Work instruction:
The output must be the data, printed exactly as written.

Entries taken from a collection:

>>>>

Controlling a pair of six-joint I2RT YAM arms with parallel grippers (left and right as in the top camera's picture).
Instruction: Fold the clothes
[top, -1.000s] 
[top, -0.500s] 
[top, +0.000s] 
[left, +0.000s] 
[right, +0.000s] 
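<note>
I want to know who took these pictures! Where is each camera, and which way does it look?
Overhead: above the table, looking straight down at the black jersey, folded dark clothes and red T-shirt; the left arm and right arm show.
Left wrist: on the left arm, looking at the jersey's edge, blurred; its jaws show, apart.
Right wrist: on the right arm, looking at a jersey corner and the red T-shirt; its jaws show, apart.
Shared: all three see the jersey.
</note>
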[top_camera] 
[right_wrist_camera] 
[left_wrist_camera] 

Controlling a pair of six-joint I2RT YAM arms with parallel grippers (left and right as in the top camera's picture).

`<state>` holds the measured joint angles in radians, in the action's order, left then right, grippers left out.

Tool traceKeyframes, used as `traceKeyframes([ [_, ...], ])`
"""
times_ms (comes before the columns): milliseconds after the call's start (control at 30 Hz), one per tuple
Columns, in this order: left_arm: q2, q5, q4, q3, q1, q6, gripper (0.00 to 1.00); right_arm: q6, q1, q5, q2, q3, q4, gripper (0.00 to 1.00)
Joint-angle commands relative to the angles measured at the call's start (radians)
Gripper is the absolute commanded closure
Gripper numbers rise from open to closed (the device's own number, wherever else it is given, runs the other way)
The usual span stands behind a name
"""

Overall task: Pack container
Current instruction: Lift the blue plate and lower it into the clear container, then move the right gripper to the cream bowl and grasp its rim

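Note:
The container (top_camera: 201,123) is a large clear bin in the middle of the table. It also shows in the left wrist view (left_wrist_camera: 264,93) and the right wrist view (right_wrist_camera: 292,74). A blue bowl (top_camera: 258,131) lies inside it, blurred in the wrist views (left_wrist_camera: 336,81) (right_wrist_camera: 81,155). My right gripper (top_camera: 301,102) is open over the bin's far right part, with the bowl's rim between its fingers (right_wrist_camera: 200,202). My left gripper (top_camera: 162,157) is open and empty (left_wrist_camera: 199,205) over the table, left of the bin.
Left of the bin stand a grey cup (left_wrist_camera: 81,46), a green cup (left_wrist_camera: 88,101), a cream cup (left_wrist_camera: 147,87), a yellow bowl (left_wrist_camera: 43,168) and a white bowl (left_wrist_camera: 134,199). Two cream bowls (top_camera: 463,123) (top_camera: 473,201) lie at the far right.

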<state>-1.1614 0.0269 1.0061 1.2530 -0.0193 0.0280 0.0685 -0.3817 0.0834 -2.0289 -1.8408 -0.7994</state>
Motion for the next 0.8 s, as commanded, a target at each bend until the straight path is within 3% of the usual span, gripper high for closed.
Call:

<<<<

Written solution:
Controlling a pair of six-joint I2RT YAM arms with parallel grippers (left and right as in the top camera's picture).
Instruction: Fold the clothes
[top, -1.000s] 
[top, -0.500s] 
[top, +0.000s] 
[left, +0.000s] 
[right, +0.000s] 
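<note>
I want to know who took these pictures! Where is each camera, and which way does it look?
Overhead: above the table, looking straight down at the black jersey, folded dark clothes and red T-shirt; the left arm and right arm show.
Left wrist: on the left arm, looking at the jersey's edge, blurred; its jaws show, apart.
Right wrist: on the right arm, looking at a jersey corner and the red T-shirt; its jaws show, apart.
Shared: all three see the jersey.
</note>
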[top_camera] 
[right_wrist_camera] 
[left_wrist_camera] 

Controlling a pair of six-joint I2RT YAM arms with parallel grippers (left and right as in the top camera's picture).

`<state>` holds the measured joint angles in radians, in the action's order, left then right, grippers left out.

Tool traceKeyframes, used as `traceKeyframes([ [_, ...], ])`
"""
times_ms (comes before the columns): milliseconds after the call's start (control at 30 Hz), one per tuple
Columns, in this order: left_arm: q2, q5, q4, q3, q1, q6, gripper (0.00 to 1.00); right_arm: q6, q1, q5, q2, q3, q4, gripper (0.00 to 1.00)
Joint-angle commands relative to the angles measured at the call's start (radians)
Gripper is the absolute commanded closure
Gripper numbers rise from open to closed (the device's own number, wherever else it is given, runs the other way)
The usual span stands behind a name
"""

Overall task: Pack container
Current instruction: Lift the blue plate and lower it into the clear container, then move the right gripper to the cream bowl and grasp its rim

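Note:
The container (top_camera: 201,123) is a large clear bin in the middle of the table. It also shows in the left wrist view (left_wrist_camera: 264,93) and the right wrist view (right_wrist_camera: 292,74). A blue bowl (top_camera: 258,131) lies inside it, blurred in the wrist views (left_wrist_camera: 336,81) (right_wrist_camera: 81,155). My right gripper (top_camera: 301,102) is open over the bin's far right part, with the bowl's rim between its fingers (right_wrist_camera: 200,202). My left gripper (top_camera: 162,157) is open and empty (left_wrist_camera: 199,205) over the table, left of the bin.
Left of the bin stand a grey cup (left_wrist_camera: 81,46), a green cup (left_wrist_camera: 88,101), a cream cup (left_wrist_camera: 147,87), a yellow bowl (left_wrist_camera: 43,168) and a white bowl (left_wrist_camera: 134,199). Two cream bowls (top_camera: 463,123) (top_camera: 473,201) lie at the far right.
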
<state>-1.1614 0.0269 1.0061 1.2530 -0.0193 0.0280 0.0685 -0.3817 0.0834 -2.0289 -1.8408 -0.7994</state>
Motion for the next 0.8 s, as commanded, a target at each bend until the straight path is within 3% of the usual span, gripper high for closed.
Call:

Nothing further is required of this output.